* [YOUR INSTRUCTIONS] For each line of the data that includes the word "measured", copy the line.

* [DATA PROVIDED]
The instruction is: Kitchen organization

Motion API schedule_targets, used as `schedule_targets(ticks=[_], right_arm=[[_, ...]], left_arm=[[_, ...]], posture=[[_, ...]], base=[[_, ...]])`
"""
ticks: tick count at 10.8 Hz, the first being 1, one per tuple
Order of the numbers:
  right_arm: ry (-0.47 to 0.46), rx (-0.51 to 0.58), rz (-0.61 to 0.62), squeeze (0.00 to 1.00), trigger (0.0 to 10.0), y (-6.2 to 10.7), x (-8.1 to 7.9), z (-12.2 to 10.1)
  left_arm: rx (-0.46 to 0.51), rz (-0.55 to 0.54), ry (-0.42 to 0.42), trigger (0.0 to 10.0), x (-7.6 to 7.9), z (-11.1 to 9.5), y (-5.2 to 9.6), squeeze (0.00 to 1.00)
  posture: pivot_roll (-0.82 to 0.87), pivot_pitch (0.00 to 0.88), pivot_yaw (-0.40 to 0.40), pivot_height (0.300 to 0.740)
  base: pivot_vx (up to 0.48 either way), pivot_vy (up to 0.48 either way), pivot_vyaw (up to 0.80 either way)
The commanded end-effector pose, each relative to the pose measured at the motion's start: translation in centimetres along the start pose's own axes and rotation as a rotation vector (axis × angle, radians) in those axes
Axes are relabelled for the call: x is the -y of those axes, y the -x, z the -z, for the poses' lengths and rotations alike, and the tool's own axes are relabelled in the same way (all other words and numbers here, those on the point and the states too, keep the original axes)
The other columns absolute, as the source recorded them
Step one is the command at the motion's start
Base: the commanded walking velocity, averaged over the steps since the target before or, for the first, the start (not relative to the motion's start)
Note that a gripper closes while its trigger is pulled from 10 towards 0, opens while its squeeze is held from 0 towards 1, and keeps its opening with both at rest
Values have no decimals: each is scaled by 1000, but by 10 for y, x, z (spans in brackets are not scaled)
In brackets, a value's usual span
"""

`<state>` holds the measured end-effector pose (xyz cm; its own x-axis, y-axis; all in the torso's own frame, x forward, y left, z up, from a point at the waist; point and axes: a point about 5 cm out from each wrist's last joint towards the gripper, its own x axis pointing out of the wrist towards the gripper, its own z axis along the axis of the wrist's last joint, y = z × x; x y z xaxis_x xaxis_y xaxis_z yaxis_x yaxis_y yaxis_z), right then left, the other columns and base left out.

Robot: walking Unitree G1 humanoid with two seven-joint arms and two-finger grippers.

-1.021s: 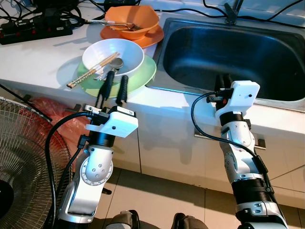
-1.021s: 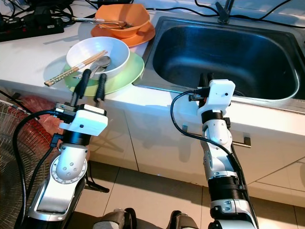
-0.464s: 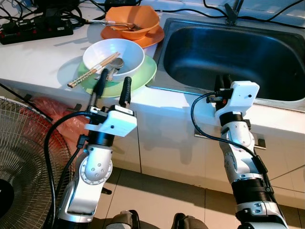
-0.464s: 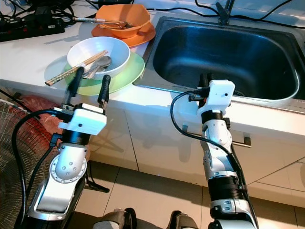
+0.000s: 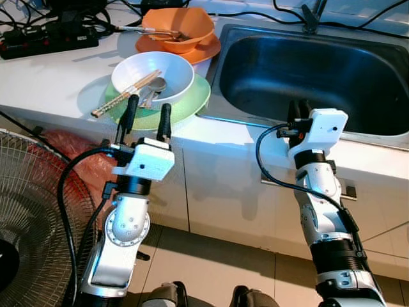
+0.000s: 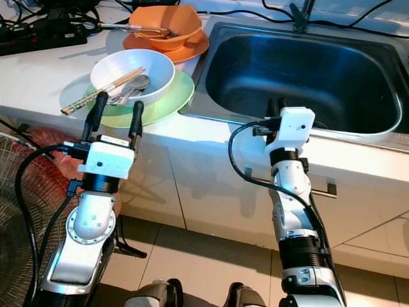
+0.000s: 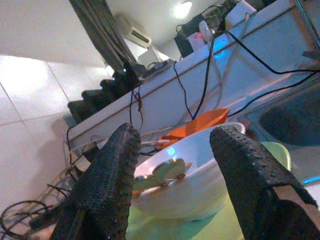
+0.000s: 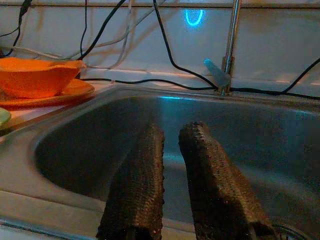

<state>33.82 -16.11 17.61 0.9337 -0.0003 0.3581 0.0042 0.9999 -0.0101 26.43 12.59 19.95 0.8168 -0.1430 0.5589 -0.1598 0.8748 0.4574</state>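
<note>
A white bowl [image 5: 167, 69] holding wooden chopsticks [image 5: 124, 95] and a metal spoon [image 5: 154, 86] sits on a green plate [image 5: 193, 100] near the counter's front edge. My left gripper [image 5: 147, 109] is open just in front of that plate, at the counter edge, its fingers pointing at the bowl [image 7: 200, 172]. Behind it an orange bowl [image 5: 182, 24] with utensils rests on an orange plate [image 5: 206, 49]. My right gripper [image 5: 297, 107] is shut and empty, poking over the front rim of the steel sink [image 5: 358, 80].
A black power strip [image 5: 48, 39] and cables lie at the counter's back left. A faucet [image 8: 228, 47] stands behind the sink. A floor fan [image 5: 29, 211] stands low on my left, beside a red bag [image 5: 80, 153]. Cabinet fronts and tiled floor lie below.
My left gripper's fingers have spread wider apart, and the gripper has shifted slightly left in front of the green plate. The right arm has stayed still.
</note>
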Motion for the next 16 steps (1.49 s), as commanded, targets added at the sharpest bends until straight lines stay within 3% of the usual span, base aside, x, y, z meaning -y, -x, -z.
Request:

* [ANSWER SPACE]
The commanded end-effector pose, each relative to the pose measured at the motion's start: translation in centimetres along the start pose's own axes and rotation as a rotation vector (axis × angle, radians) in those axes
`<state>` holds the measured end-effector pose (xyz cm; its own x-axis, y-axis; all in the torso's own frame, x forward, y left, z up, from a point at the waist; point and axes: a point about 5 cm out from each wrist's last joint towards the gripper, its own x axis pointing out of the wrist towards the gripper, its own z axis along the axis of the wrist's last joint, y = z × x; x y z xaxis_x xaxis_y xaxis_z yaxis_x yaxis_y yaxis_z), right then left, the other columns and base left out.

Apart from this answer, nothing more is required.